AIM OF THE EXERCISE ->
Repeat the listing below line by line, exactly, leaving its pictures behind.

DATA BLOCK ->
##############################

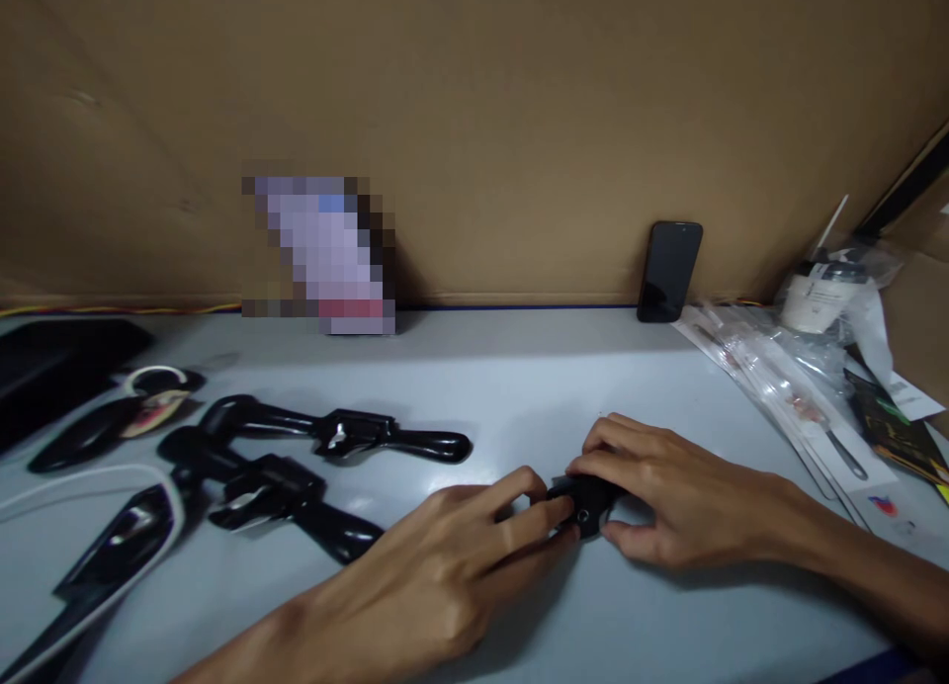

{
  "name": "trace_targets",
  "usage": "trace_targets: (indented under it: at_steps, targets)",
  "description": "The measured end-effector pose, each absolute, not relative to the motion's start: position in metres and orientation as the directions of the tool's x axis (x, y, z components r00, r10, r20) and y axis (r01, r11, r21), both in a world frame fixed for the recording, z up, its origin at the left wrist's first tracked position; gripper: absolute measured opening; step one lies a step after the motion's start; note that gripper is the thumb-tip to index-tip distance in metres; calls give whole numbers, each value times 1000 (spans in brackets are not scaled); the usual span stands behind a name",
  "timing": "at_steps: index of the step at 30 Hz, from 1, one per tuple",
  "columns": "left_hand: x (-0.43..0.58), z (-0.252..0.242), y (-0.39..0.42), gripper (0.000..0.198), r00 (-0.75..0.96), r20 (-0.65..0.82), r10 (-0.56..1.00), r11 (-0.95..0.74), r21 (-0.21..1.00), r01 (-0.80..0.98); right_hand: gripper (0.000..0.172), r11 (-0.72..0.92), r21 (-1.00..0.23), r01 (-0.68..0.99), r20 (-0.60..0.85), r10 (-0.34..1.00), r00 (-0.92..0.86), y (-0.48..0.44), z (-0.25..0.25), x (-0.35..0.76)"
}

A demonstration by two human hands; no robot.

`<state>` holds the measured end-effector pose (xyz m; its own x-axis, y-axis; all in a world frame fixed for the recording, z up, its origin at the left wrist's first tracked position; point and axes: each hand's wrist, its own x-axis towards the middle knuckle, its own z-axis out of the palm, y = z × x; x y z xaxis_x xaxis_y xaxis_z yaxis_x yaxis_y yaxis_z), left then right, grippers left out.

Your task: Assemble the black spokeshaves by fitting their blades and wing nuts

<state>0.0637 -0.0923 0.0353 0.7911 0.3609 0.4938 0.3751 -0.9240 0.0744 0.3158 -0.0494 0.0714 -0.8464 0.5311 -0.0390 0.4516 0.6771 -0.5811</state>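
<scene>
A small black rounded object (589,516) with a little light ring on its face lies between my hands, low over the grey tabletop; its kind I cannot make out. My left hand (464,555) grips its left side with bent fingers. On its right side, my right hand (667,496) closes fingers and thumb around the edge. Both hands hide much of the object. Left of them lie black two-handled tools (360,433) with shiny metal parts in the middle, one partly behind my left forearm.
A dark phone (669,272) leans on the cardboard wall (519,121). Flat plastic-wrapped packs (786,397) and a bagged white cup (822,299) stand at right. A white cable (174,506) loops at left near a large black item (66,368). A blurred-out upright item (333,259) stands at the back.
</scene>
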Motion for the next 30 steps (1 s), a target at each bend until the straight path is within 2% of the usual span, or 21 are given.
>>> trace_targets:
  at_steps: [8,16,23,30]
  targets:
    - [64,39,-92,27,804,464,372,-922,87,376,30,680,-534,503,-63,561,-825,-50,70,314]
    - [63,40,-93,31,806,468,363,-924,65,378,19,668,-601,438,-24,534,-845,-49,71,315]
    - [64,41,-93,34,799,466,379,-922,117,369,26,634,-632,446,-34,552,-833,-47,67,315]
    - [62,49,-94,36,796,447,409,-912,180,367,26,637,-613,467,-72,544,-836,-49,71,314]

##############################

RESPONSE TO THIS TASK ->
{
  "name": "trace_targets",
  "usage": "trace_targets: (indented under it: at_steps, targets)",
  "description": "The measured end-effector pose, each absolute, not relative to the motion's start: position in metres and orientation as the directions of the tool's x axis (x, y, z components r00, r10, r20) and y axis (r01, r11, r21), both in a world frame fixed for the recording, z up, its origin at the left wrist's first tracked position; gripper: absolute measured opening; step one lies a step after the motion's start; note that gripper is the thumb-tip to index-tip distance in metres; calls give whole numbers, each value times 1000 (spans in brackets are not scaled); the usual span stands behind a name",
  "timing": "at_steps: index of the step at 30 Hz, from 1, one per tuple",
  "columns": "left_hand: x (-0.43..0.58), z (-0.252..0.242), y (-0.39..0.42), gripper (0.000..0.198), r00 (-0.75..0.96), r20 (-0.65..0.82), r10 (-0.56..1.00), r11 (-0.95..0.74), r21 (-0.21..1.00), r01 (-0.80..0.98); right_hand: gripper (0.000..0.172), r11 (-0.72..0.92), r21 (-1.00..0.23), r01 (-0.68..0.99), r20 (-0.60..0.85), r10 (-0.34..1.00), r00 (-0.92..0.86), y (-0.48..0.44), z (-0.25..0.25), x (-0.35..0.76)"
}

A demonstration by two human hands; no robot.

`<state>` holds the measured end-effector pose (xyz m; its own x-axis, y-axis; all in a world frame fixed for the recording, z up, its origin at the left wrist's first tracked position; point and axes: each hand's wrist, its own x-axis towards the middle knuckle, its own z-axis out of the palm, y = z × x; x y z xaxis_x xaxis_y xaxis_z yaxis_x yaxis_y yaxis_z), left then right, grippers left out.

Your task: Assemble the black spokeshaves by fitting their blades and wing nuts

<state>0.0637 -0.0923 0.0353 0.7911 0.3609 0.4938 0.3751 -0.9240 0.0744 0.3158 -0.0494 0.0714 -0.8464 0.5311 -0.0390 0.4516 0.6771 -0.5811</state>
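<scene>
A small black rounded object (589,516) with a little light ring on its face lies between my hands, low over the grey tabletop; its kind I cannot make out. My left hand (464,555) grips its left side with bent fingers. On its right side, my right hand (667,496) closes fingers and thumb around the edge. Both hands hide much of the object. Left of them lie black two-handled tools (360,433) with shiny metal parts in the middle, one partly behind my left forearm.
A dark phone (669,272) leans on the cardboard wall (519,121). Flat plastic-wrapped packs (786,397) and a bagged white cup (822,299) stand at right. A white cable (174,506) loops at left near a large black item (66,368). A blurred-out upright item (333,259) stands at the back.
</scene>
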Motion for the next 30 steps (1 s), a target at each bend until the straight path is within 2% of the usual span, or 21 are given.
>>> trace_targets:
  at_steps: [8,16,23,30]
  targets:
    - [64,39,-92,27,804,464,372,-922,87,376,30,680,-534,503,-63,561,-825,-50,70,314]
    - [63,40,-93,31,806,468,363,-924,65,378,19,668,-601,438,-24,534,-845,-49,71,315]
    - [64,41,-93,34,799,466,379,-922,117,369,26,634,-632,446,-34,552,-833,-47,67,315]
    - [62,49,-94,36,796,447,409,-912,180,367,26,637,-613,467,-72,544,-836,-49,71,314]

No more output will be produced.